The European Parliament has approved the Copernicus satellite-based Earth observation programme aiming to advance understanding of the environment and climate change processes.
Copernicus, a successor of the earlier Global Monitoring for Environment and Security (GMES) programme, will receive €4,291m (£3,587m) between 2014-2020 to launch new satellites and develop new applications for environment monitoring and enhancing public security.
"New satellites will be launched in the coming years to collect global data," said Vittorio Prodi, who steered the legislation through the parliament.

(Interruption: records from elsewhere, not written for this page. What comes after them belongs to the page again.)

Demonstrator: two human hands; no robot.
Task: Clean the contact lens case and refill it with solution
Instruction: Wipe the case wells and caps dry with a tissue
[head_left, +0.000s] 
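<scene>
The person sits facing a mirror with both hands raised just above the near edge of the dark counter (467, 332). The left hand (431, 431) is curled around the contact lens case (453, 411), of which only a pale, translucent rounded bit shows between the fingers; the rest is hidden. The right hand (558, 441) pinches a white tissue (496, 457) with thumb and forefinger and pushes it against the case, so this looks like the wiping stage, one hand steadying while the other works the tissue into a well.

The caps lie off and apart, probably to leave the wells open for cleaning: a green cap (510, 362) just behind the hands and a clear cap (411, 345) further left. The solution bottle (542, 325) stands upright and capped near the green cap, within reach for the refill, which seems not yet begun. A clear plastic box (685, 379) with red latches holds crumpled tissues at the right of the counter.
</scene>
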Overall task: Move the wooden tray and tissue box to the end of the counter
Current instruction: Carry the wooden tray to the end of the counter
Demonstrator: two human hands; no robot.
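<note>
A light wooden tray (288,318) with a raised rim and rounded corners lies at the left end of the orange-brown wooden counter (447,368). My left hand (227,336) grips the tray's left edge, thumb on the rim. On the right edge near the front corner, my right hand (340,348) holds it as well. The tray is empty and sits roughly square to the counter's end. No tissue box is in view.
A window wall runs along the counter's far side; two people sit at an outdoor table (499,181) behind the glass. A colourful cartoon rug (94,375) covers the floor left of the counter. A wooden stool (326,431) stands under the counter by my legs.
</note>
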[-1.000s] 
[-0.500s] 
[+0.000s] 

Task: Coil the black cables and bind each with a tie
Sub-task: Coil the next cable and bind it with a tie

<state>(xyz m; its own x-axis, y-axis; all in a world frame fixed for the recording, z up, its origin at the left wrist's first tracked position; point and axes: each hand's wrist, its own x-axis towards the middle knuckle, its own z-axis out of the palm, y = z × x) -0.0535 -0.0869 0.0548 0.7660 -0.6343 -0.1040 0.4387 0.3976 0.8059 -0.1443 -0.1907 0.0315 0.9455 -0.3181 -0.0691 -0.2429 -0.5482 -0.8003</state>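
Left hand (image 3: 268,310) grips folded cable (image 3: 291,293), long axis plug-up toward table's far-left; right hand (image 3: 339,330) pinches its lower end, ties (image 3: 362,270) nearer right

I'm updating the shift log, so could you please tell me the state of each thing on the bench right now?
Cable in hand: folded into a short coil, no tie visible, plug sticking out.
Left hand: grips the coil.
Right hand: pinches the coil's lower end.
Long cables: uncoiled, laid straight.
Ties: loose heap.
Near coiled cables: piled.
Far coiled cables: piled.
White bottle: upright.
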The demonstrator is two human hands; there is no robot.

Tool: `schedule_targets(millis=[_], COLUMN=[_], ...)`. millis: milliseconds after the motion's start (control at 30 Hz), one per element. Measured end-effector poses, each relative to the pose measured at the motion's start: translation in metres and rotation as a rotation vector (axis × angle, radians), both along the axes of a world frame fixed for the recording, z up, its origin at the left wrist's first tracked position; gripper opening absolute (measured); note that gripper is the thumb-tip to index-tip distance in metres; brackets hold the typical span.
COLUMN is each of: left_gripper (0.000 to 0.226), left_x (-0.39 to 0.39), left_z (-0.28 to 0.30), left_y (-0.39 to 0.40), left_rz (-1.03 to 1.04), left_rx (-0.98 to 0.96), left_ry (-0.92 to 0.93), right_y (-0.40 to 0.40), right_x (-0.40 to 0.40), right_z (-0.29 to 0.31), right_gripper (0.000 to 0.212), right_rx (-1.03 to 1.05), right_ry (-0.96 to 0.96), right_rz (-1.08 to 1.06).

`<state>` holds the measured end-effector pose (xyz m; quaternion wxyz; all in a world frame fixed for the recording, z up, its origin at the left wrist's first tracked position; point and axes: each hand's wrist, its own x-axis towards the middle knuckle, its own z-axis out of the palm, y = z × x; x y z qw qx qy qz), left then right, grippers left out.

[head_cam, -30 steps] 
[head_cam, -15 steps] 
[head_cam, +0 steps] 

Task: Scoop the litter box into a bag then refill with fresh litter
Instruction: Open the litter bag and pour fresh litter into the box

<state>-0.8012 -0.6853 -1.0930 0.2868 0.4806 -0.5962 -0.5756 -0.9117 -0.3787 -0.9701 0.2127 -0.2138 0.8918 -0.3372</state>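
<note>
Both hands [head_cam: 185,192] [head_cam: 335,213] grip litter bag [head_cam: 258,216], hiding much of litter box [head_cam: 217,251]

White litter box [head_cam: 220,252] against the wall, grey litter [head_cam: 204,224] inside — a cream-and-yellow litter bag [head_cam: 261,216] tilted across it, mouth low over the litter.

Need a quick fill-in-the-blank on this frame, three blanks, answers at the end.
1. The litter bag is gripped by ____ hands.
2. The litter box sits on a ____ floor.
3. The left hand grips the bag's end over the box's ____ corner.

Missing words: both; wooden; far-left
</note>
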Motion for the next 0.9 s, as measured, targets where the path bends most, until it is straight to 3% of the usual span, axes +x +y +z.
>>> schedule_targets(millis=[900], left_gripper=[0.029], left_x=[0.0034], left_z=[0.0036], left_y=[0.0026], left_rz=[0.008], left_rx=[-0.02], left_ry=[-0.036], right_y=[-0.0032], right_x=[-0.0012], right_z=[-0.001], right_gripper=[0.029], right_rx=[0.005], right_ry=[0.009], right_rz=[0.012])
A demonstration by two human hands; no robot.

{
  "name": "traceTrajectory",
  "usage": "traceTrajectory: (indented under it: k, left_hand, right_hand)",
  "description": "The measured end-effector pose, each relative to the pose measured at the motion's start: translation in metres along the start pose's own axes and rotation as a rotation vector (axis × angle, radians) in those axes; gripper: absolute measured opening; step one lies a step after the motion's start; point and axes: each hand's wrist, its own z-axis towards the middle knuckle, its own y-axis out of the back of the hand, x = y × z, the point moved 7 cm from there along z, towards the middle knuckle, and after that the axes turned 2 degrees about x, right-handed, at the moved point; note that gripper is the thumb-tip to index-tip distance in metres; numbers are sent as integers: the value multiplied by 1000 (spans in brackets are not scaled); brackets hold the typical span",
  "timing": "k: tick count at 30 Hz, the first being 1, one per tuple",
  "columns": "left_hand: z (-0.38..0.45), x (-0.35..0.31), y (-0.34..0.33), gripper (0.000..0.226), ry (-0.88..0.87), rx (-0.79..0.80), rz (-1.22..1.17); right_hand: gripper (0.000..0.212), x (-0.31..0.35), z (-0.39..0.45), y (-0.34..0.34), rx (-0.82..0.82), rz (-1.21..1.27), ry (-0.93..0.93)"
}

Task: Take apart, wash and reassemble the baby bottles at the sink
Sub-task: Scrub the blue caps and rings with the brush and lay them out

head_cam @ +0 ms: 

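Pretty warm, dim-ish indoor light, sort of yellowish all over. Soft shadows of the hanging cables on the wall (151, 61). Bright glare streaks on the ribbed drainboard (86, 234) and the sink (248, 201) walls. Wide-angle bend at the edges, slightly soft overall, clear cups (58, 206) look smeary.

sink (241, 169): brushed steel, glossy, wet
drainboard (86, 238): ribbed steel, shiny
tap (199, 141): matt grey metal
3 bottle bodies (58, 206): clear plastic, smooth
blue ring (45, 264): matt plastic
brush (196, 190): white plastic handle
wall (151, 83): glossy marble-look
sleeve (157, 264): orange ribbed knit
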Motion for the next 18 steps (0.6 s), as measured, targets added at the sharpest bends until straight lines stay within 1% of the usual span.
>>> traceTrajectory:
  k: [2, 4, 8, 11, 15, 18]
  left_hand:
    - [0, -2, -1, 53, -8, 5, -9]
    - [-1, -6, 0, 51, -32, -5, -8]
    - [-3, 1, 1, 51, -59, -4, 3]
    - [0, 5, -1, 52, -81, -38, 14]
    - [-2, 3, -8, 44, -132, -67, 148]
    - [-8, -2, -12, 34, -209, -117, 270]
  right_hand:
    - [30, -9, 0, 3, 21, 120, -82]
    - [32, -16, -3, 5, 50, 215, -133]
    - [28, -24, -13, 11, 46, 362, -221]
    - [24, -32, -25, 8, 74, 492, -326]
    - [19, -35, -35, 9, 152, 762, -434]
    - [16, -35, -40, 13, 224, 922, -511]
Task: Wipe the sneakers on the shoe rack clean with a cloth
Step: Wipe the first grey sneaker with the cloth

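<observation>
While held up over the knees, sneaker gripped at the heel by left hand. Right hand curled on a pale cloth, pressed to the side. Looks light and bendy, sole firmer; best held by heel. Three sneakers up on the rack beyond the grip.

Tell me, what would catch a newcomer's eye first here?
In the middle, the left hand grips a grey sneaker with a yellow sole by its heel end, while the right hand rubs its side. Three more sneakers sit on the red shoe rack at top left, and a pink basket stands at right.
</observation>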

"The environmental monitoring of air, water and soil will help improve health, for instance. Other applications can aid significantly agriculture activities. Copernicus will also support public authorities in disaster management when there are natural disasters such as volcanic eruptions, earthquakes, fires and floods, as well as man-made accidents like oil spills," he explained.
The access to Copernicus data about specific areas of land, seas and oceans and the Earth’s atmosphere will be free of charge and open to everyone.
Copernicus data on water quality, for example, will help public authorities to enhance protection of bathing waters, or predict algal blooms. Precise understanding of ocean currents, winds and ice will help improve safety of marine operations. Detailed information about temperatures around the globe, the rise of sea levels, ice sheet melting, solar radiation and processes in the ozone layer will help refine climate change predictions.
Apart from several Earth observation satellites, the system will also work with information gathered through sensors on the ground.
Copernicus is considered the European contribution to building the Global Earth Observation System of Systems (GEOSS).
The regulation will enter into force as soon as it has been published in the Official Journal of the EU, following a formal approval by the Council of Europe.